● **TASK DATA**

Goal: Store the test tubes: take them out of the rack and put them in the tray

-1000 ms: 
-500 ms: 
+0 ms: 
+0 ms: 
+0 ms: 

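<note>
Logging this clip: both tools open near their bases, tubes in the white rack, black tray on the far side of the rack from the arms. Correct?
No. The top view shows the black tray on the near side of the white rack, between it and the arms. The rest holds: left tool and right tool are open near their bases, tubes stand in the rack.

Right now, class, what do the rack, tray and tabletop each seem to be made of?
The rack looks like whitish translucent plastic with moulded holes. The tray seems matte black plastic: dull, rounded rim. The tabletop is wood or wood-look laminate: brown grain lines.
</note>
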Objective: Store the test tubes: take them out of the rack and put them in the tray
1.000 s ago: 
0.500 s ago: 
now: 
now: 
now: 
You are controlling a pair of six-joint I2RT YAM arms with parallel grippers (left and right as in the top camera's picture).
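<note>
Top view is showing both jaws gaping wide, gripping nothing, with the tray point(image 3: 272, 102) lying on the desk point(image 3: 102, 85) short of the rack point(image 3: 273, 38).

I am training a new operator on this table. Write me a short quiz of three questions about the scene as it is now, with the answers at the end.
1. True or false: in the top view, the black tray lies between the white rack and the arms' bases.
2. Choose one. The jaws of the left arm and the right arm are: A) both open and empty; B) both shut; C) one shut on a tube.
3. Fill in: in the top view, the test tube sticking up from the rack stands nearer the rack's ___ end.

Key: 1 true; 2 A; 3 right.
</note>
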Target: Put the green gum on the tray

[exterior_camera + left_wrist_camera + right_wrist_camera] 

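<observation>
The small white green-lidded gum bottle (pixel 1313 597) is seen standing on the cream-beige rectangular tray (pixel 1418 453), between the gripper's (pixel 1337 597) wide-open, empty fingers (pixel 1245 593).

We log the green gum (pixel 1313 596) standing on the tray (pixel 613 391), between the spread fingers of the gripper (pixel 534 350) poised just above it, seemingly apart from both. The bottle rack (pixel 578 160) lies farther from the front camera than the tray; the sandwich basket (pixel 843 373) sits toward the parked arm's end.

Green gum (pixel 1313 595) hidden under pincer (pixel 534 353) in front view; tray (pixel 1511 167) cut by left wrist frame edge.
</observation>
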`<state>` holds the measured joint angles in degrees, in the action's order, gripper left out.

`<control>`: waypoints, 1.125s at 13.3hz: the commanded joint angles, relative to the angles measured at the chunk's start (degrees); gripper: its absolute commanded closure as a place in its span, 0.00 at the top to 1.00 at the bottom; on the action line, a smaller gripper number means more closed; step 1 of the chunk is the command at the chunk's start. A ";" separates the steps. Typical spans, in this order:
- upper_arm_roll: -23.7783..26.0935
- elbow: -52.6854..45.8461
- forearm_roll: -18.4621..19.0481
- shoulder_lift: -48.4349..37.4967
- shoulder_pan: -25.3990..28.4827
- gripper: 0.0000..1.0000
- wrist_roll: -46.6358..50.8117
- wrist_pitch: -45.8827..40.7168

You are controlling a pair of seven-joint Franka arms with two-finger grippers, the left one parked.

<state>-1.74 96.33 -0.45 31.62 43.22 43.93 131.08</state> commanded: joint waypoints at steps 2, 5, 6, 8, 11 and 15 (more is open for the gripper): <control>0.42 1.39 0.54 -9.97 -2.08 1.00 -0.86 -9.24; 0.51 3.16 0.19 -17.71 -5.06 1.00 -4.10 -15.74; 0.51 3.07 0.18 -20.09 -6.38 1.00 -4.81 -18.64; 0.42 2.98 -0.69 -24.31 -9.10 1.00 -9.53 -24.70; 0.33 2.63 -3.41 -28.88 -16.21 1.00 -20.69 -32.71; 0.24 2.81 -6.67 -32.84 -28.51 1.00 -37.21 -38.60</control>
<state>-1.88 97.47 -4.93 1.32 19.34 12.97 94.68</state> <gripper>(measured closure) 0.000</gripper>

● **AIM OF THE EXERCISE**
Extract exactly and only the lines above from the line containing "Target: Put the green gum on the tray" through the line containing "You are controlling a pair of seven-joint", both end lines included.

● **TASK SOLUTION**
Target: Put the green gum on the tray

[exterior_camera + left_wrist_camera + right_wrist_camera] 

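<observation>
The small white green-lidded gum bottle (pixel 1313 597) is seen standing on the cream-beige rectangular tray (pixel 1418 453), between the gripper's (pixel 1337 597) wide-open, empty fingers (pixel 1245 593).

We log the green gum (pixel 1313 596) standing on the tray (pixel 613 391), between the spread fingers of the gripper (pixel 534 350) poised just above it, seemingly apart from both. The bottle rack (pixel 578 160) lies farther from the front camera than the tray; the sandwich basket (pixel 843 373) sits toward the parked arm's end.

Green gum (pixel 1313 595) hidden under pincer (pixel 534 353) in front view; tray (pixel 1511 167) cut by left wrist frame edge.
</observation>
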`<state>` holds the measured joint angles in degrees, in the action's order, gripper left out.

`<control>`: waypoints, 1.125s at 13.3hz: the commanded joint angles, relative to the angles measured at the chunk's start (degrees); gripper: its absolute commanded closure as a place in its span, 0.00 at the top to 1.00 at the bottom; on the action line, a smaller gripper number means more closed; step 1 of the chunk is the command at the chunk's start. A ";" separates the steps. Typical spans, in this order:
- upper_arm_roll: -23.7783..26.0935
- elbow: -52.6854..45.8461
- forearm_roll: -18.4621..19.0481
- shoulder_lift: -48.4349..37.4967
- shoulder_pan: -25.3990..28.4827
- gripper: 0.0000..1.0000
- wrist_roll: -46.6358..50.8117
- wrist_pitch: -45.8827..40.7168

You are controlling a pair of seven-joint Franka arms with two-finger grippers, the left one parked.

This answer has been given in full.